Right now I am flying to Puerto Rico for a two week vacation. I'm looking forward to the incoming avalanche of avocados, plantains, mangoes and coconut water. I think cherries are in season too. Despite my reservations with the island, nothing compares to the food you find in the Caribbean. Fried plantains for days!

This year has offered me the comforting blanket of friendship; I have endorsed connections to a few people I've met over the past 12 months. It's a slow process but I find that the time I invest getting close to others is well spent. I've got a great group of caring people around me, and I feel very fortunate to be achieving this long-neglected goal of mine. I spent a lot of time in the past chasing after people who were not as invested as I was, and came out of it a little jaded a few years ago.

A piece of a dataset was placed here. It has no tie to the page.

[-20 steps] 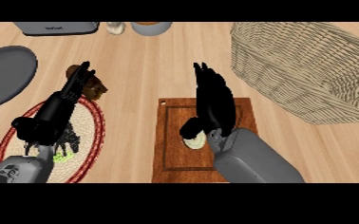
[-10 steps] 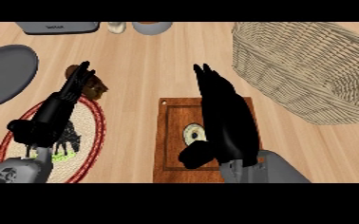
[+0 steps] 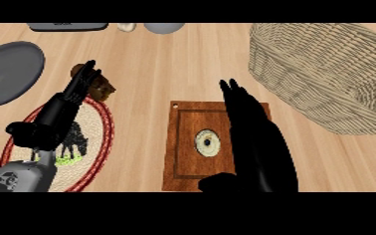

It's great to be free of the suffocating claws of depression. Life without it flows easily and offers a lot of flavor. I spent a long time in stressful survival mode and it heavily impacted my psyche. Therapy helped me tremendously, and I found that once I started letting go of tension my connection to others started to strengthen as well.

It's a relief to be living a functional life. My past taught me about the kind of situations I want to avoid getting myself into, while also pushing me to contemplate what my path was shaping into. Despite not knowing exactly what my future is shaping into, I am hopeful for something positive to manifest. In the meantime, there are many new experiences to be had. Chris and I are going to I Like Scary Movies when I get back. Yes.

This year has been a big deal in terms of media. Chris and I have been enjoying the end of the Avengers and Game of Thrones. We are also anticipating the end of Mr Robot (more myself than Chris,) and Star Wars. We share the same taste in motion pictures, which is a plus. We've yet to watch Mirrormask, though...


That's all for now. I'm enjoying the extra time to juggle priorities and personal time. There is so much I want to get done, and a staggering to-do list of procrastinated needs. But I'm happy with where things are going so far, so I don't mind. I just want to be able to keep up. Once you pull yourself out of a rut, you'll be caught dead before you get dragged back into it.

I hope you are all doing well out there.